A massive new high-voltage transmission line is being planned across the heart of Central Virginia, and the scale of what’s proposed should concern every resident and landowner — especially in Buckingham County and neighboring communities.
Valley Link — a joint venture of Dominion Energy, FirstEnergy Transmission, and Transource Energy — is advancing the Joshua Falls–Yeat Transmission Line Project: a 115-mile, 765-kilovolt (kV) corridor stretching from Campbell County north to Culpeper County.
At 765 kV, these would be the highest-capacity transmission lines in Virginia and among the most powerful in the nation.
What Does “765 Kilovolt” Actually Mean?
A 765 kV transmission line is designed to move enormous amounts of electricity over long distances with minimal line loss. These lines form the backbone of regional grids.
But on the ground, that technical description translates into:
- Towers approximately 135 to 165 feet tall
- A permanently cleared right-of-way roughly 200 feet wide
- Continuous vegetation management for the life of the project
In Buckingham County and across the proposed corridor, that means wide swaths of forest and farmland permanently converted to utility easement — fragmenting habitat, altering topography, and reshaping rural viewsheds.
This is not a minor upgrade to existing infrastructure.
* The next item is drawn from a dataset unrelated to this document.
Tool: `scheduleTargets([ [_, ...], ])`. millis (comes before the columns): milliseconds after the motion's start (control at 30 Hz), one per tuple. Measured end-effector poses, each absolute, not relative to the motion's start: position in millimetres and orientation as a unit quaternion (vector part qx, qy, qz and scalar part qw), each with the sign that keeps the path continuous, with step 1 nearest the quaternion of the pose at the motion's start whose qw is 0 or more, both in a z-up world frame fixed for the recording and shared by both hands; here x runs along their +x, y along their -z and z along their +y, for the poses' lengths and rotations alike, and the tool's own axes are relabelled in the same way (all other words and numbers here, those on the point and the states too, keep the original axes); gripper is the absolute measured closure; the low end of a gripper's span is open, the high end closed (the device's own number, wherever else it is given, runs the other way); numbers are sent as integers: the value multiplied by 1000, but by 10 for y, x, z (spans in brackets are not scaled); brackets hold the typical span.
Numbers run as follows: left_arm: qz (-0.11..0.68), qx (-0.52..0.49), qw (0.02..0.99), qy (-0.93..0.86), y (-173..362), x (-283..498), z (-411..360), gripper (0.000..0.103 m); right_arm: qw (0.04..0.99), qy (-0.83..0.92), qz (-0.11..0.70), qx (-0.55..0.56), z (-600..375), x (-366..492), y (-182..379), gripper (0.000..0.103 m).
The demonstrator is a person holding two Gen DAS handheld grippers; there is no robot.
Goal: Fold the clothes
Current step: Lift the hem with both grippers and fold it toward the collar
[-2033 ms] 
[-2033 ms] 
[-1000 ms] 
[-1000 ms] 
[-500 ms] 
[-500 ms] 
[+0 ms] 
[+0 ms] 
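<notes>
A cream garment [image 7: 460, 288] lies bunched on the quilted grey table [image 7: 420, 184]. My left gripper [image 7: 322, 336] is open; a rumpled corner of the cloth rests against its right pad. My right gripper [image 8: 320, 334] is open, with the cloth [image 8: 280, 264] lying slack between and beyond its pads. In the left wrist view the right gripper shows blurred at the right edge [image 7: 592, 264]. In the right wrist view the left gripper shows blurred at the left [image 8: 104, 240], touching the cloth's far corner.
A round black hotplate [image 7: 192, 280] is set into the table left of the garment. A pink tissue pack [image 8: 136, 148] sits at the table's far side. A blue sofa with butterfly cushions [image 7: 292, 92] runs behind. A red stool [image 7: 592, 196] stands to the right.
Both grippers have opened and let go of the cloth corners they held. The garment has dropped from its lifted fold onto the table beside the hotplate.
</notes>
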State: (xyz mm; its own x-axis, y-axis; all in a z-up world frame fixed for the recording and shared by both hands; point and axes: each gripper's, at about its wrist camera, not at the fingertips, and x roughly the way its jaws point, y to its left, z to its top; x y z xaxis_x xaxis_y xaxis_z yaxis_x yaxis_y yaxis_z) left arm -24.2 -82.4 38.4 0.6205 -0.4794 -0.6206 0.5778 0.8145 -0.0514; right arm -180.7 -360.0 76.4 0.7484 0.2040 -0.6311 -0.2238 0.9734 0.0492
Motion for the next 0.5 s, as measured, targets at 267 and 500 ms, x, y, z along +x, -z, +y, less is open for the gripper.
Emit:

It is a new industrial corridor cutting across some of the most ecologically and agriculturally valuable land in Central Virginia.
Official Outreach and Growing Public Attention
Valley Link has mailed letters to approximately 120,000 property owners along the proposed routes and launched a public information website for stakeholder engagement.
Local media have brought the project to the forefront:
- The Farmville Herald has covered route input on its front page. https://farmvilleherald.com/2026/02/input-sought-on-line-route/
- The Fluvanna Review has reported on the corridor’s potential impacts amid rising power demand. https://fluvannareview.com/2026/02/as-power-demand-grows-valley-link-eyes-fluvanna-corridor/
- Regional television coverage has highlighted the project’s $1 billion cost and 115-mile scope. https://www.29news.com/2026/02/19/1-billion-115-mile-electric-transmission-line-project-planned-parts-central-virginia/
Public awareness is increasing — but so are questions.
No Federal Environmental Review
One of the most consequential aspects of this proposal is what will not happen before construction.
Because the project does not rely on federal funding and does not primarily cross federal land, it is not subject to review under the National Environmental Policy Act (NEPA).
NEPA requires federal agencies to evaluate the cumulative and aggregate environmental impacts of major infrastructure projects before approval. It mandates alternatives analysis and public disclosure of environmental consequences.
Without NEPA review, there will be:
- No comprehensive federal environmental impact statement
- No required cumulative impact assessment across the full 115 miles
- No federally mandated alternatives comparison
- No binding federal obligation to evaluate long-term habitat fragmentation, carbon loss, or watershed disruption
Instead, oversight falls to the Virginia State Corporation Commission (SCC), which evaluates public need and routing but does not conduct a NEPA-equivalent cumulative environmental review.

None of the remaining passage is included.